## DATA RECORDS
+++++
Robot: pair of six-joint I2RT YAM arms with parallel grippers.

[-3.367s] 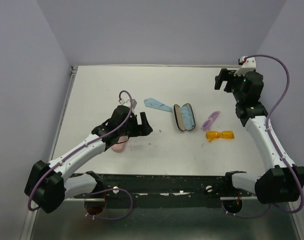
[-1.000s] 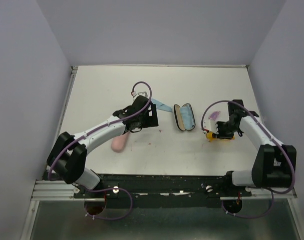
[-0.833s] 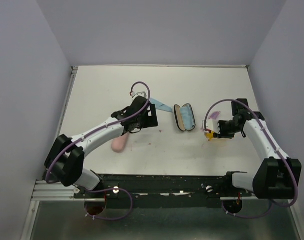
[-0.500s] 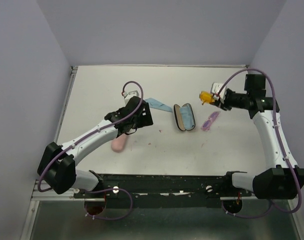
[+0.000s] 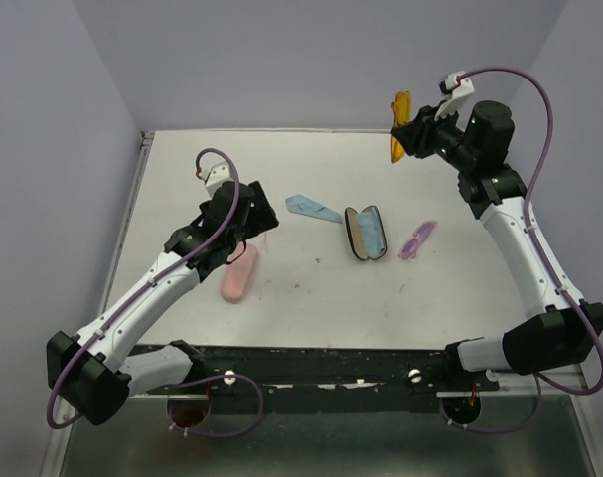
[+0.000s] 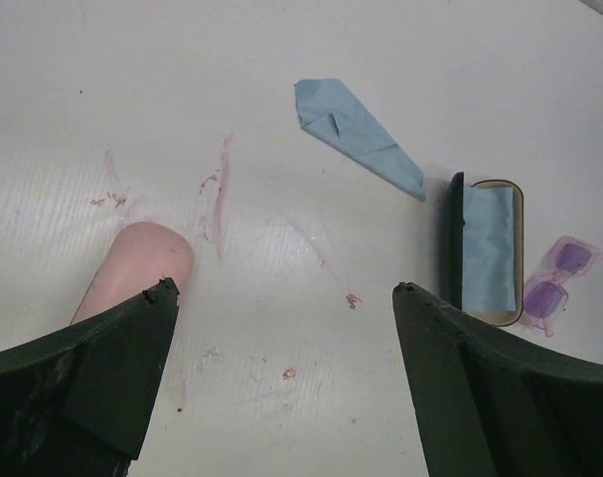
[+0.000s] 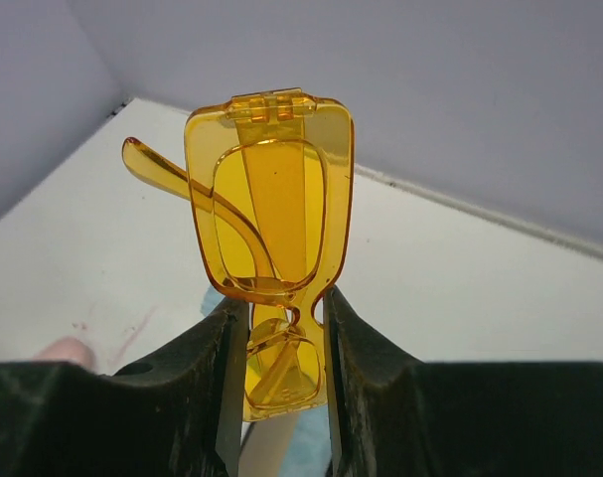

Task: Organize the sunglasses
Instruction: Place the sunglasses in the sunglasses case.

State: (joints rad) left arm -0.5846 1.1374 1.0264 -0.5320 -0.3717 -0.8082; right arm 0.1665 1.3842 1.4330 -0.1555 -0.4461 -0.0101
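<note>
My right gripper (image 5: 412, 136) is raised high over the table's far right and is shut on the orange sunglasses (image 5: 400, 126), folded and standing on end between the fingers (image 7: 271, 214). The pale pink-purple sunglasses (image 5: 417, 239) lie flat on the table, right of the open black case (image 5: 366, 233); the left wrist view catches them at its right edge (image 6: 553, 283). My left gripper (image 5: 255, 219) hovers open over bare table (image 6: 281, 298), between the pink case (image 5: 238, 274) and the black case (image 6: 486, 248), holding nothing.
A light blue cloth (image 5: 313, 208) lies folded left of the black case, and another lines that case's open half (image 6: 488, 246). The pink case (image 6: 132, 273) lies closed by my left finger. Walls enclose the table on three sides.
My right arm closed on the orange sunglasses on the table and lifted them up and back. My left arm drew back to the left, off the blue cloth.
</note>
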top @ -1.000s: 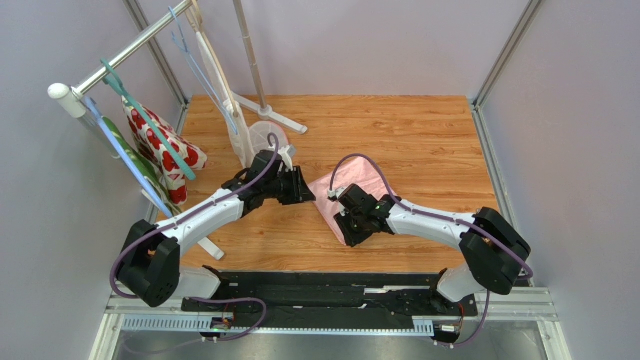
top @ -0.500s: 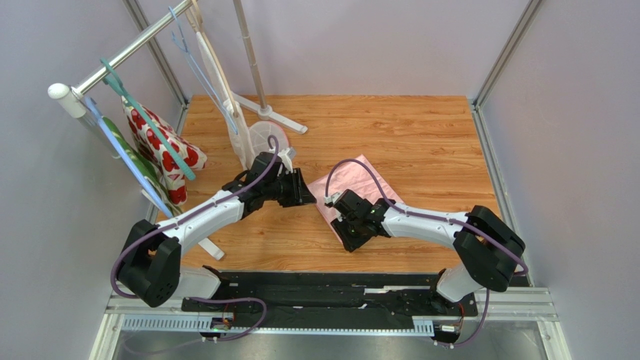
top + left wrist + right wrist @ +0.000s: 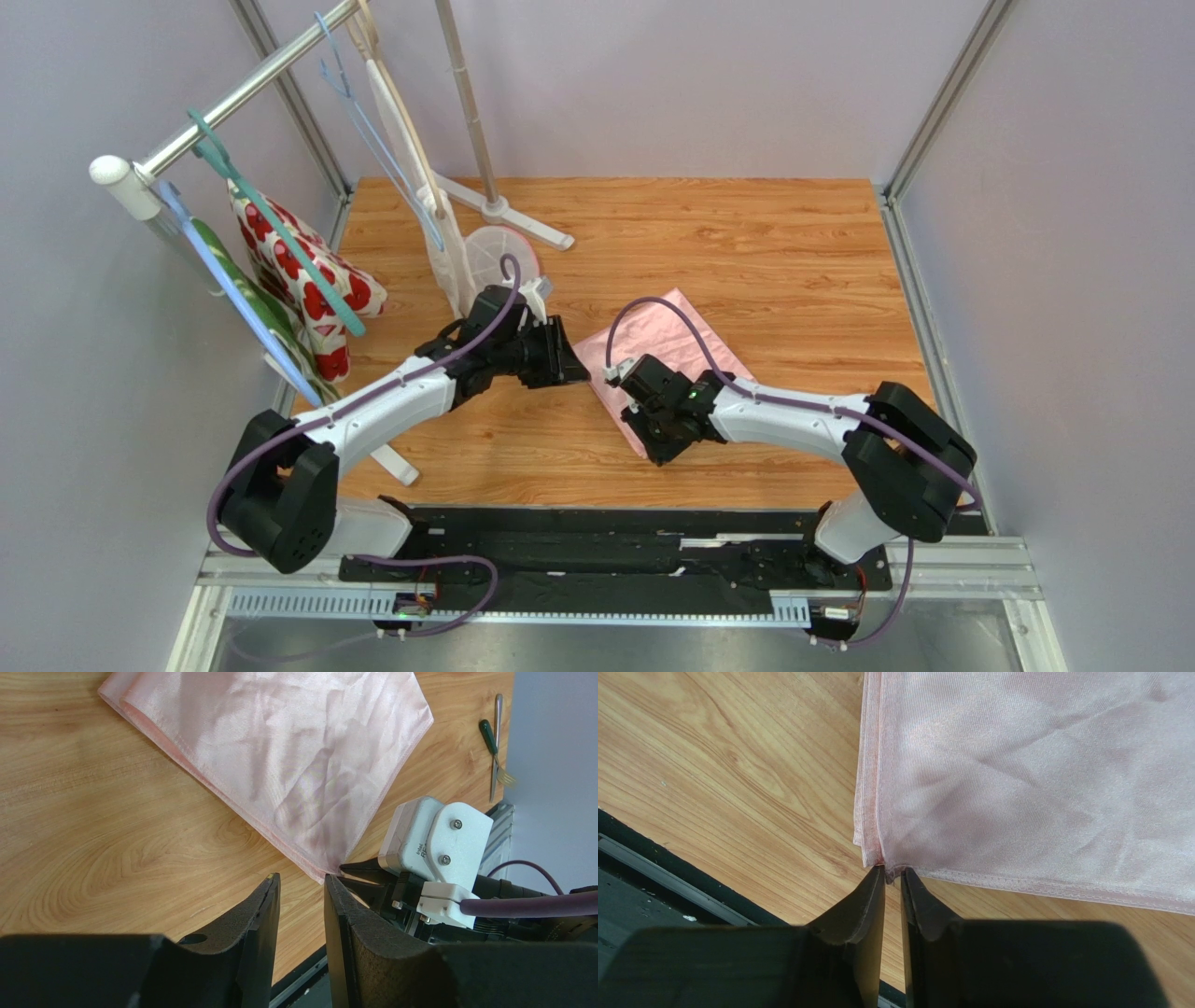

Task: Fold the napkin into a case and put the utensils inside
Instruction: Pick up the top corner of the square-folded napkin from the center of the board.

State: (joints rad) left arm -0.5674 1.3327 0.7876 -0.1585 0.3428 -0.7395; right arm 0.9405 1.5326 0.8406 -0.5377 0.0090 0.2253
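Observation:
The pink napkin (image 3: 671,333) lies flat on the wooden table, folded double, its near corner pointing at the arms. My right gripper (image 3: 893,871) is down at that corner. Its jaws are nearly together, and the corner of the napkin (image 3: 1032,777) puckers between the fingertips. My left gripper (image 3: 302,878) hovers open and empty just left of the napkin (image 3: 295,749), close to the right gripper's white housing (image 3: 439,836). Utensils (image 3: 494,749), one with a green handle and yellowish tines, lie by the table edge in the left wrist view. No case shape is formed.
A white hanger stand (image 3: 470,210) rises at the back left. It carries a white cloth with red flowers (image 3: 316,280) and a green cloth (image 3: 260,311). A black rail (image 3: 617,539) runs along the near table edge. Grey walls close in both sides.
My right gripper slid a little toward the near edge onto the napkin's near corner, and its jaws narrowed. The left arm stayed still.

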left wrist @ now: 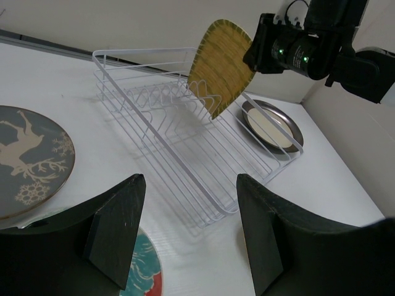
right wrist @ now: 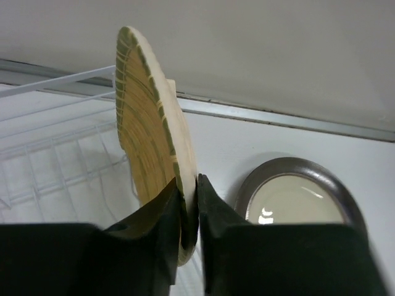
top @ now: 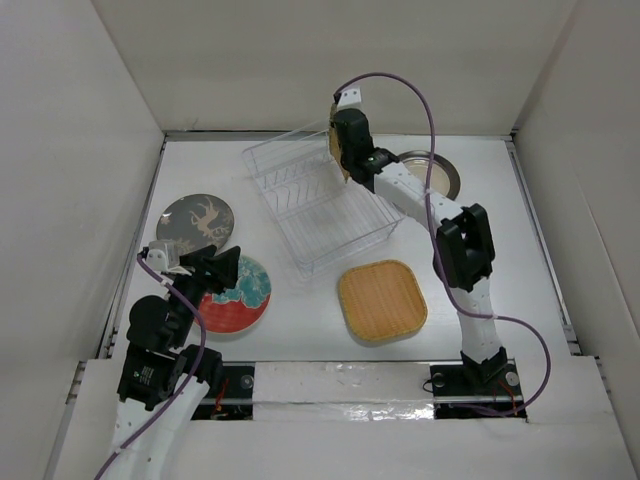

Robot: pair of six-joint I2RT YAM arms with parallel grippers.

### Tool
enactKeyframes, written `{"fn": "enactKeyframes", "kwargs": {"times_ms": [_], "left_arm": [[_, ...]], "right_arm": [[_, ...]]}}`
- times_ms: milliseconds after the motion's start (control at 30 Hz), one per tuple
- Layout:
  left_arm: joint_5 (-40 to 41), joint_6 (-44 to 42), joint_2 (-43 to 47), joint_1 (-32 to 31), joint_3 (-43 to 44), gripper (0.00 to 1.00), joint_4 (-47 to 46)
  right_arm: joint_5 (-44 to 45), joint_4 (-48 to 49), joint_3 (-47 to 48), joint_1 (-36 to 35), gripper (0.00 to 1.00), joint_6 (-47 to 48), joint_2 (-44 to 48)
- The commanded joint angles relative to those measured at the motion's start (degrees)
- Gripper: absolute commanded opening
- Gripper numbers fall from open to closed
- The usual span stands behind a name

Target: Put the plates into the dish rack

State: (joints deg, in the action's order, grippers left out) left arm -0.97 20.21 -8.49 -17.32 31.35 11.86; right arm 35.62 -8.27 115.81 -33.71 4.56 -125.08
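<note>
Plates are lying flat around the dish rack [top: 320, 205] on the white table [top: 500, 300], and one is hanging in the air. The right claw [right wrist: 188, 185] is pinching the rim of a round tan woven plate [right wrist: 148, 142], its fingers [right wrist: 166, 209] pressing on both faces. It is holding that plate on edge and tilted above the far end of the clear rack. Whether the plate's lower edge is touching the tines is not clear.

A dark-rimmed plate with a cream centre [top: 440, 172] is sitting just beside the rack's far right corner. A rounded square tan plate [top: 382, 300] is resting near the rack's near end, apart from it. On the left, a grey plate with a pale deer [top: 195, 222] is lying farther back, and a red-and-teal plate [top: 238, 295] is lying nearer the arms.

The left claw [left wrist: 190, 185] is hovering over the left edge of the red-and-teal plate, with its jaws spread wide and gripping nothing.
</note>
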Motion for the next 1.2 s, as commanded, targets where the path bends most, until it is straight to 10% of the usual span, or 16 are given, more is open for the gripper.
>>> {"fn": "enactKeyframes", "kwargs": {"times_ms": [0, 100, 567, 600, 700, 833, 900, 933, 1033, 1167], "left_arm": [[0.4, 0.0, -0.7, -0.4, 0.6, 0.58, -2.2], [0.4, -0.1, -0.6, -0.4, 0.7, 0.58, -2.1], [0.4, -0.1, 0.1, -0.4, 0.6, 0.58, -2.2], [0.4, -0.1, 0.1, -0.4, 0.6, 0.58, -2.2], [0.3, -0.1, 0.2, -0.4, 0.6, 0.56, -2.2], [0.0, -0.1, 0.3, -0.4, 0.6, 0.5, -2.3], [-0.1, 0.0, 0.3, -0.4, 0.6, 0.47, -2.4], [-0.2, 0.0, 0.3, -0.4, 0.6, 0.43, -2.5], [-0.1, -0.1, 0.4, -0.4, 0.6, 0.41, -2.3], [0.2, 0.1, 0.7, -0.4, 0.6, 0.41, -2.3]], "right_arm": [[0.2, 2.2, -5.9, 0.1, 0.31, -3.9, 2.8], [-2.0, 3.3, -8.7, 0.1, 0.52, -7.7, 7.2], [-20.0, 8.6, -27.9, 9.7, 0.71, -22.0, 29.6], [-21.0, 11.8, -35.5, 10.9, 0.67, -23.4, 31.9], [-21.5, 19.7, -45.7, 17.3, 0.0, -29.4, 38.6], [-19.8, 22.2, -57.9, 25.2, 0.0, -35.7, 40.4], [-20.4, 22.7, -60.1, 28.0, 0.17, -37.6, 39.7], [-22.4, 24.1, -61.7, 30.8, 0.46, -39.3, 38.4], [-27.7, 25.7, -62.3, 35.3, 0.69, -43.6, 35.0], [-34.7, 29.8, -62.7, 38.2, 0.71, -49.2, 26.8]]}}
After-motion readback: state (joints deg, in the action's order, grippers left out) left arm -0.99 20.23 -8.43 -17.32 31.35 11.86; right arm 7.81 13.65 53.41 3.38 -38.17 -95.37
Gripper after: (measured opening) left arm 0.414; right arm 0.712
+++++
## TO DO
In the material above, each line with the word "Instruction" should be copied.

## EXERCISE RESULT
Instruction: Place the sunglasses in the sunglasses case.
Instruction: Pick up the top corner of the square-folded napkin from the center of the board.

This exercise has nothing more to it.